Les Espagnols, appelés aux urnes tout au long de l’année, menacent, selon les sondages, de casser le bipartisme en vigueur depuis 1982 en lui préférant le « la lutte à quatre », avec la gauche radicale Podemos et l’outsider Ciudadanos.
Las de la politique d’austérité imposée par le gouvernement conservateur de Mariano Rajoy après la crise qui a éclaté en 2008 sous un gouvernement socialiste, les électeurs cherchent des alternatives aux deux partis traditionnels éclaboussés par des scandales de corruption incessants.
Ciudadanos, emmené par un avocat de 35 ans, Albert Rivera, qui entend lutter contre la corruption, a réalisé une progression spectaculaire, confirmée dimanche dans un sondage de l’institut Metroscopia qui en fait la quatrième force du pays. L’enquête, publiée dans le journal El Pais, donne à ce parti de centre-droit 18,4 % des intentions de vote aux législatives de la fin de l’année, juste derrière le Parti Populaire (PP) conservateur avec 18,6 %. Ciudadanos n’en recueillait 8,1 % en janvier et 12,2 % en février.

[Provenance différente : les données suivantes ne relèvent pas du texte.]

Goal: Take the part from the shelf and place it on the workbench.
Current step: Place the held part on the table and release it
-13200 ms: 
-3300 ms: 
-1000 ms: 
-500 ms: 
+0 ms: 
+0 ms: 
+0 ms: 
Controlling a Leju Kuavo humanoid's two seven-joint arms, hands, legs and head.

Podemos, plus radical et qui a recueilli 1,25 million de voix aux élections européennes de 2014 quelques mois après sa création, court depuis des mois en tête des sondages de Metroscopia. Ce parti n’ayant jamais siégé dans une assemblée espagnole rassemble 22,5 % des intentions de vote, devant les 20,2 % du Parti socialiste (PSOE).
Les chiffres de Metroscopia ont surpris la plupart des analystes. « Ciudadanos me parait surévalué », a déclaré le sociologue Fermin Bouza, de l’université Complutense qui attribue le succès actuel de cette formation au regain d’informations sur les scandales du PP.
L’Andalousie
Au sein du Parti Populaire, on se dit aussi étonné. Mais les enquêtes internes du PP « confirment l’ascension de Ciudadanos », dit un élu conservateur. « C’est un fait que nous aurons un Podemos très fort et un Ciudadanos fort, qui absorbe les petits partis. Il faudra voir ce qu’il se passe en Andalousie et surtout au lendemain de cette élection régionale le 23 mars, quand il faudra former des alliances. »
L’Andalousie, la région la plus peuplée d’Espagne gouvernée traditionnellement par le PSOE, fait figure de laboratoire pour la politique nationale. Les sondages, y compris ceux du vénérable CIS qui dépend du gouvernement, prédisent que le PSOE les remportera sans atteindre la majorité absolue et devra se chercher un partenaire de coalition. Il aura le choix puisque Podemos et Ciudadanos entreraient au parlement andalou, rejoignant le PP et les anciens communistes d’Izquierda Unida, tous les deux en perte de vitesse.
Podemos, qui vise la majorité absolue aux législatives, évite de parler de coalitions possibles. Albert Rivera au contraire reconnaît qu’il lui faudra former des alliances.
Les pactes post-électoraux
Après l’Andalousie, les élections municipales et régionales du 24 mai « permettront de mesurer l’appui réel des partis, et les pactes post-électoraux vont dessiner la stratégie pour les élections suivantes », ajoute Ignacio Urquizu, un autre sociologue de l’université Complutense. Pour lui, les sondages reflètent la perte de références des électeurs. « Le PP et le PSOE sont des partis politiques, Podemos et Ciudadanos sont des phénomènes sociaux et ça rend la situation plus volatile », a-t-il déclaré.
Face au leader de Podemos, Pablo Iglesias, queue de cheval et blue jeans, et son cercle de professeurs de gauche, l’avocat Albert Rivera et son physique de jeune premier représente le changement plus tranquille. Son programme économique, élaboré par un professeur de la London School of Economics, Luis Garicano, a de quoi rassurer les entreprises. Il a le soutien des medias, notamment du nouveau journal El Español.
Mais Ignacio Urquizu exclut toute manipulation politique. « Personne n’avait intérêt à ce que l’on publie que Ciudadanos recueille autant d’intentions de vote », dit-il. Pour lui, le PP a perdu plus de voix qu’il ne l’avoue et « Ciudadanos a bouché que le grand trou [qu’il a laissé] au centre droit ».